During the Middle Ages San Pietro in Scheraggio (meaning St. Peter Above the Sewers) was a large building with three naves, a crypt and a cemetery. Besides its religious obligations, it had an important role in the Florentine government’s civic administration of those times. The solemn swearing-in ceremony of the Priori delle Arti, a kind of 6-member city council or guild, took place in the church, as did its subsequent meetings.

It’s documented that Dante served from June 15-August 25, 1300 and took his oath here. The restorers’ installation of a transparent floor in the one nave incorporated by Vasari has made it possible to admire the church’s medieval remains below.
When it comes to New York, “The City That Never Sleeps” also has a parish dedicated to St. Francis Assisi. Located at 135-139 West 31 Street in Manhattan since the 1840s, a block south from Pennsylvania Station and Madison Square Garden, its present neo-Gothic building was completed in 1892. Soon afterwards the friars realized that the neighborhood’s working class population was moving away and had been replaced by a largely transient congregation of Broadway actors, shoppers, commuters, and tourists. To better provide for “the newcomers’” spiritual needs, the friars introduced the “Nightworkers’ Mass”, held at midnight, and later a “Noontime Mass”, becoming the first church in the United States to do so.
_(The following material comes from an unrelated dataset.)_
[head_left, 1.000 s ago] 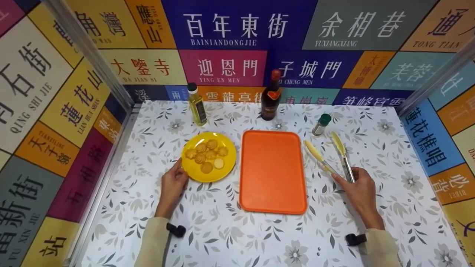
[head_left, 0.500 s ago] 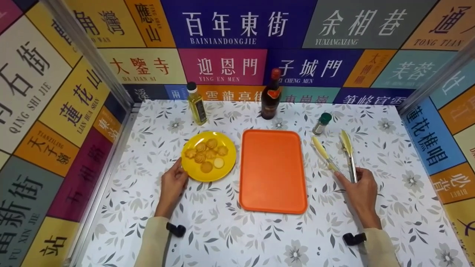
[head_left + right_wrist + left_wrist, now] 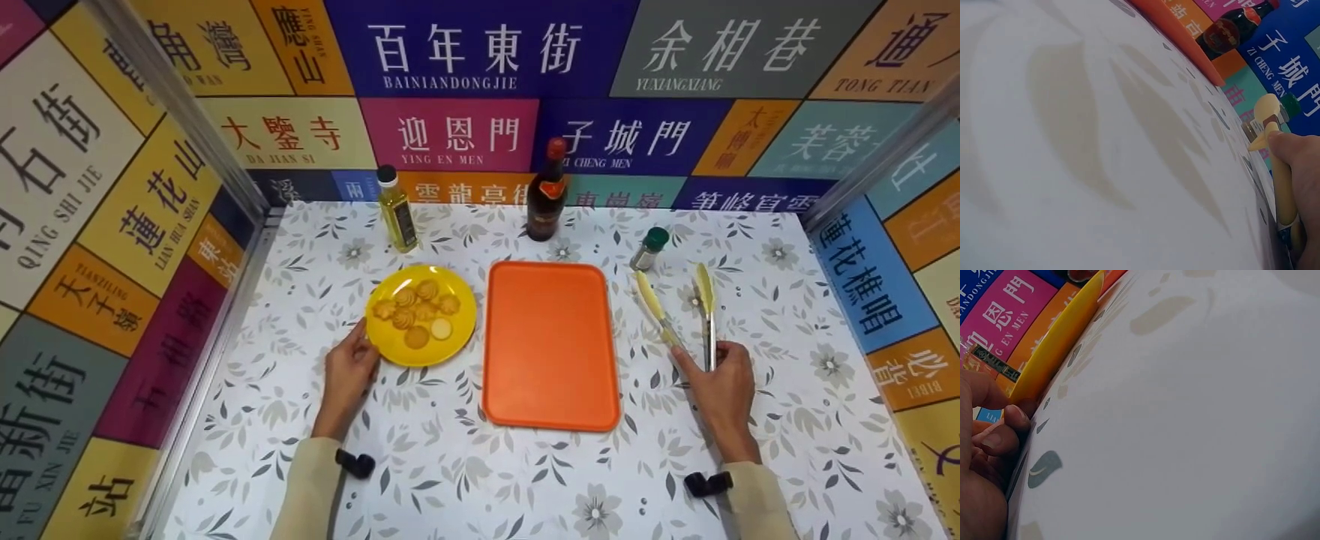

Needless to say, the parish’s community service didn’t stop then. In 1930 the friars responded to the Great Depression with a breadline,

a service they still provide, making this parish the oldest one in the United States to have operated a breadline continuously. Beginning in 1980 they also have provided housing in the neighborhood for the chronically mentally ill.
In 2001 the parish priest Father Mychal Judge was also chaplain to the New York City Fire Department. On the morning of September 11th, upon hearing about the terrorist attacks at the World Trade Center, he rushed downtown. While ministering to a victim he was struck by falling debris and killed instantly. He was the World Trade Center’s first official fatality.
If for no other reason, stop by to admire the “Great Mosaic” of “The Mother of Jesus”, one of the largest in the United States, by the Austrian painter Rudolf Margreiter and Joseph Wild (1925), and other smaller ones of “Jesus”, “The Assumption” and “The Death of St. Joseph” as well as one of “St. Francis” on the church’s façade.